- **Exercise description**:
The answer must reproduce the listing exactly, with every picture left out.

- **Dataset section**:
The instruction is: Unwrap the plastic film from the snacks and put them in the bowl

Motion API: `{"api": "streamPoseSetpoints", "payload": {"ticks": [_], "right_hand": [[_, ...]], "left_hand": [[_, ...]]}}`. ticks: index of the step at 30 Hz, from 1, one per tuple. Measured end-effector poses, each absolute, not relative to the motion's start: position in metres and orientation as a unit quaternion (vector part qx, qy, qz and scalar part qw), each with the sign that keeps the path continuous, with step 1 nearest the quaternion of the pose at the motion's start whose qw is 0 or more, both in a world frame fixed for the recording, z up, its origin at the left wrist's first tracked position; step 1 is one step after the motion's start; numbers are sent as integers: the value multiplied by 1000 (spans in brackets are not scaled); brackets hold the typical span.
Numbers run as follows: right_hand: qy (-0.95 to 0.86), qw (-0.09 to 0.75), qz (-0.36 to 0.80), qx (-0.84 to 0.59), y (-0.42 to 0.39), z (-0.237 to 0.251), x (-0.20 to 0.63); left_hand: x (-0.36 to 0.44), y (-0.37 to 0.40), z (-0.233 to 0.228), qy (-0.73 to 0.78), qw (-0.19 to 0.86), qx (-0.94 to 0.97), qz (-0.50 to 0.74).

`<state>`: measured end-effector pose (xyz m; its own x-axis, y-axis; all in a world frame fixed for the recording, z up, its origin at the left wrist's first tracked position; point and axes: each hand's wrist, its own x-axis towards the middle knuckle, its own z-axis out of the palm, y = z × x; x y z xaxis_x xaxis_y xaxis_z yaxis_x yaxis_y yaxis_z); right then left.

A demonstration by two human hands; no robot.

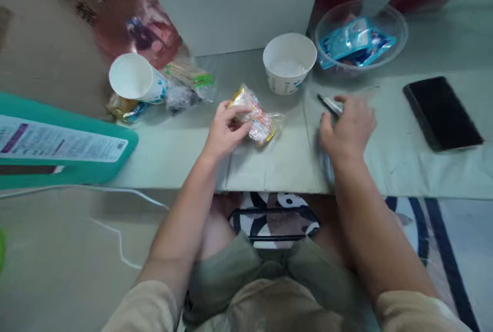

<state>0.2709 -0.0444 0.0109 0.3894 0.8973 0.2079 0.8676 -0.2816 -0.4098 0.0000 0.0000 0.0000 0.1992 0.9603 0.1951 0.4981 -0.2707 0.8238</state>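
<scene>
Left hand (225, 131) pinching clear snack packet (256, 116); right hand (346, 129) closed around marker (330, 105); cup print unreadable

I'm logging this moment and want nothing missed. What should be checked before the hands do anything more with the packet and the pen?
1. Left hand touches the clear snack packet: ok.
2. Right hand is on the pen: ok, but blurred; firm grip cannot tell.
3. Upright paper cup stands apart from both hands: ok.
4. Second paper cup lies tipped on its side: not ok.
5. Phone lies flat, away from the table edge: ok.
6. Packet sealed or open: cannot tell.
</scene>
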Motion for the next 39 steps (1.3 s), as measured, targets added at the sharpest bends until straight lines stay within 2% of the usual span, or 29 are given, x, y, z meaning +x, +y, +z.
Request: {"api": "streamPoseSetpoints", "payload": {"ticks": [3, 6, 7, 9, 12, 14, 16, 21, 24, 27, 30, 34, 39], "right_hand": [[-538, 175, 62, -822, -42, 5, 289], [-553, 171, 92, -810, -43, 6, 293], [-558, 196, 103, -800, -44, 8, 290], [-558, 299, 155, -758, -48, 11, 275], [-543, 476, 365, -587, -53, 13, 241], [-528, 508, 497, -465, -54, 12, 217], [-519, 508, 544, -421, -54, 8, 199], [-499, 511, 533, -453, -49, 3, 193], [-554, 482, 457, -502, -50, 10, 202], [-605, 406, 335, -597, -53, 20, 207], [-627, 315, 263, -662, -54, 25, 208], [-644, 239, 209, -696, -54, 26, 206], [-655, 187, 192, -707, -56, 31, 208]], "left_hand": [[-2, 1, -2, 512, 310, 713, 365], [-2, 3, -3, 499, 311, 717, 375], [-1, 3, -3, 495, 314, 716, 379], [1, 3, -3, 491, 321, 712, 386], [6, 1, -3, 491, 318, 715, 383], [9, -1, -3, 485, 313, 726, 375], [11, -3, -3, 468, 310, 742, 367], [12, -6, -1, 435, 294, 774, 355], [11, -4, -3, 422, 292, 777, 363], [10, -2, -6, 407, 303, 778, 371], [10, -1, -8, 395, 311, 780, 373], [11, -2, -12, 393, 295, 786, 376], [10, -3, -14, 425, 288, 764, 392]]}}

- **Answer to this exercise**:
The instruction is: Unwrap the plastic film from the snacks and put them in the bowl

Motion API: `{"api": "streamPoseSetpoints", "payload": {"ticks": [_], "right_hand": [[_, ...]], "left_hand": [[_, ...]]}}`. ticks: index of the step at 30 Hz, from 1, one per tuple. Measured end-effector poses, each absolute, not relative to the motion's start: position in metres and orientation as a unit quaternion (vector part qx, qy, qz and scalar part qw), each with the sign that keeps the path continuous, with step 1 nearest the quaternion of the pose at the motion's start whose qw is 0 or more, both in a world frame fixed for the recording, z up, its origin at the left wrist's first tracked position; step 1 is one step after the motion's start; numbers are sent as integers: the value multiplied by 1000 (spans in brackets are not scaled); brackets hold the typical span.
Numbers run as follows: right_hand: qy (-0.95 to 0.86), qw (-0.09 to 0.75), qz (-0.36 to 0.80), qx (-0.84 to 0.59), y (-0.42 to 0.39), z (-0.237 to 0.251), x (-0.20 to 0.63); left_hand: x (-0.36 to 0.44), y (-0.37 to 0.40), z (-0.233 to 0.228), qy (-0.73 to 0.78), qw (-0.19 to 0.86), qx (-0.94 to 0.97), qz (-0.50 to 0.74).

`<state>`: measured end-effector pose (xyz m; its own x-axis, y-axis; all in a world frame fixed for the recording, z up, its origin at the left wrist's first tracked position; point and axes: each hand's wrist, its own x-axis towards the middle knuckle, its own z-axis out of the palm, y = z × x; x y z xaxis_x xaxis_y xaxis_z yaxis_x yaxis_y yaxis_z); right then left.

A demonstration by two human hands; no robot.


<state>0.2709 -0.0444 0.0109 0.3894 0.8973 0.2079 0.8676 -0.2816 -0.4098 0.0000 0.0000 0.0000 0.1992 0.9603 0.1951 0.4981 -0.2707 0.8238</state>
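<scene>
Left hand (225, 131) pinching clear snack packet (256, 116); right hand (346, 129) closed around marker (330, 105); cup print unreadable

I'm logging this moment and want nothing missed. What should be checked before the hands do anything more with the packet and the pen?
1. Left hand touches the clear snack packet: ok.
2. Right hand is on the pen: ok, but blurred; firm grip cannot tell.
3. Upright paper cup stands apart from both hands: ok.
4. Second paper cup lies tipped on its side: not ok.
5. Phone lies flat, away from the table edge: ok.
6. Packet sealed or open: cannot tell.
</scene>
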Motion for the next 39 steps (1.3 s), as measured, targets added at the sharpest bends until straight lines stay within 2% of the usual span, or 29 are given, x, y, z meaning +x, +y, +z.
Request: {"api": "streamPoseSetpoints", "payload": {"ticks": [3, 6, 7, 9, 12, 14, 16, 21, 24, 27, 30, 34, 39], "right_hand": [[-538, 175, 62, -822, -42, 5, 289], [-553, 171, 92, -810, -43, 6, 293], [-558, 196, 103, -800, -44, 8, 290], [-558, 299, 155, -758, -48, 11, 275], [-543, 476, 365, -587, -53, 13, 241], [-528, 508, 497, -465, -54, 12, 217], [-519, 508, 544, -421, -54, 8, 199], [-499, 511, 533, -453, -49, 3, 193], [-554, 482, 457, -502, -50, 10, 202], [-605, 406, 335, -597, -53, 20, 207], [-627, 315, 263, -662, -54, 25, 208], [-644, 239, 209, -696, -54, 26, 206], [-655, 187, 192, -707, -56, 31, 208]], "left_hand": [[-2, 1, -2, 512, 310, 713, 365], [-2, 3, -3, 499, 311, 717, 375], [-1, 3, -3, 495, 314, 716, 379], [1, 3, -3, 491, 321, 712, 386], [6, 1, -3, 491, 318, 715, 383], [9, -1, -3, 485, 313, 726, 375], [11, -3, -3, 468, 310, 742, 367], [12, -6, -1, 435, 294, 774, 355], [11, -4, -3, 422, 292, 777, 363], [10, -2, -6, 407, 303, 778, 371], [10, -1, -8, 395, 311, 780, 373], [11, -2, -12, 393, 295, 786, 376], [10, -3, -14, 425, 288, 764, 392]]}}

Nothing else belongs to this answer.